Pada 4 Mei 2004, wilayah Merapi ikut dinobatkan sebagai kawasan Taman Nasional. Hutan-hutan di Gunung Merapi bahkan sudah ditetapkan sebagai kawasan lindung sejak 1931; utamanya untuk perlindungan sumber air, sungai dan penyangga sistem kehidupan Kabupaten/Kota Sleman, Yogyakarta, Klaten, Boyolali, dan Magelang.

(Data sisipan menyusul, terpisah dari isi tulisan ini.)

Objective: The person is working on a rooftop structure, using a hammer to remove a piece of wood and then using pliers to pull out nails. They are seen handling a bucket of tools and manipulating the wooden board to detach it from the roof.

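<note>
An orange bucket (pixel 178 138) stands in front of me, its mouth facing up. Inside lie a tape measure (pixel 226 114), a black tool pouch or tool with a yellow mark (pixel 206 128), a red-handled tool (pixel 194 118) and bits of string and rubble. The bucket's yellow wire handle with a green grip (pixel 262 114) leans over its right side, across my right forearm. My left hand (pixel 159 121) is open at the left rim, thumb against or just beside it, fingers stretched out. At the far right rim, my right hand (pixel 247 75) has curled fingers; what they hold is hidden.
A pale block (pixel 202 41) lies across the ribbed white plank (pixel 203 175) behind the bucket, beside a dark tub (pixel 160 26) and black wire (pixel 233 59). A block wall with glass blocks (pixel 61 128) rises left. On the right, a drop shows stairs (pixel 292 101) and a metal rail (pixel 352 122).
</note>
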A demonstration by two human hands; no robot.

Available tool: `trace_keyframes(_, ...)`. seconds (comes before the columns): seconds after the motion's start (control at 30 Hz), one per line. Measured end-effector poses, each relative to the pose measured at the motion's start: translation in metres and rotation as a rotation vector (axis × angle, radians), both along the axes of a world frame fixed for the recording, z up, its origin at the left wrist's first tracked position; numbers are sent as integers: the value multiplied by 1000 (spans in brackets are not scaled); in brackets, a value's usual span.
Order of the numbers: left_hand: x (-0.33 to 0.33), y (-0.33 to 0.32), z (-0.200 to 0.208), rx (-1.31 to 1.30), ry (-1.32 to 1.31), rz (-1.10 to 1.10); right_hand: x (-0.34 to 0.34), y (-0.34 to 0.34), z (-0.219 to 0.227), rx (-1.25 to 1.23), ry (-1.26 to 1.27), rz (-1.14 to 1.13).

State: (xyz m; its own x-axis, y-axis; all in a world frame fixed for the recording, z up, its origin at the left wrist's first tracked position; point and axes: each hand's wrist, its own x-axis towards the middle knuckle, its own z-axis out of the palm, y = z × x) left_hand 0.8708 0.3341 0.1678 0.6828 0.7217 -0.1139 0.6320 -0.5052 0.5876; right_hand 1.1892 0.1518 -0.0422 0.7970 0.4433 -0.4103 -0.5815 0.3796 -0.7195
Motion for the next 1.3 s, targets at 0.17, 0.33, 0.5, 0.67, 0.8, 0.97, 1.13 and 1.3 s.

Ekosistem Merapi secara alami merupakan hutan tropis pegunungan yang terpengaruh aktivitas gunung berapi. Beberapa jenis endemik, di antaranya Saninten (Castanopsis argentea), Anggrek Vanda tricolor, dan Elang Jawa (Spizaetus bartelsi). Konon, di sana juga masih tinggal komunitas macan tutul (Panthera pardus) dan hewan liar lainnya.

***

Rabu (27/10) dini hari ini, Merapi dilaporkan mulai tenang. Guguran awan panas – yang oleh penduduk akrab disebut sebagai wedhus gembel – tak lagi kelihatan. Namun, Kepala Pusat Vulkanologi dan Mitigasi Bencana Geologi Kementerian Energi dan Sumber Daya Manusia (ESDM), Surono, mewanti-wanti, Merapi tak sepenuhnya tidur. "Masih aktif, statusnya masih awas," katanya.

Kabar bagus itu seakan mengamini gerak tim penyelamat yang memutuskan menghentikan sementara upaya pencarian korban, menyusul cuaca yang kurang kondusif akibat amuk Merapi siang tadi. Sejauh ini, mereka sudah berhasil mengevakuasi 15 korban tewas – salah satunya diduga Yuniawan Nugroho, wartawan VIVAnews.com, yang sedang memburu Mbah Marijan, kuncen Merapi yang ogah dievakuasi – dan belakangan juga ditemukan tewas dalam posisi sedang bershalat di rumahnya, Desa Kinahrejo Sleman, sekitar 6 km dari Puncak Merapi.

Namun, Iman Surahman, relawan Disaster Management Center (DMC) Dompet Dhuafa yang ikut berjibaku langsung di lapangan bencana, menduga masih ada beberapa korban yang belum ditemukan. "Besok pencarian akan kami lanjutkan. Kami yakini masih ada setidaknya lima orang lagi," ujarnya.

Keyakinan Iman itu membuat Lanny, seorang pembaca TNOL, bergidik. “Semoga itu keyakinan yang salah. Belum lagi petaka Mentawai usai, Merapi datang meradang. Apa yang salah dengan negeri ini?” bisiknya di telepon.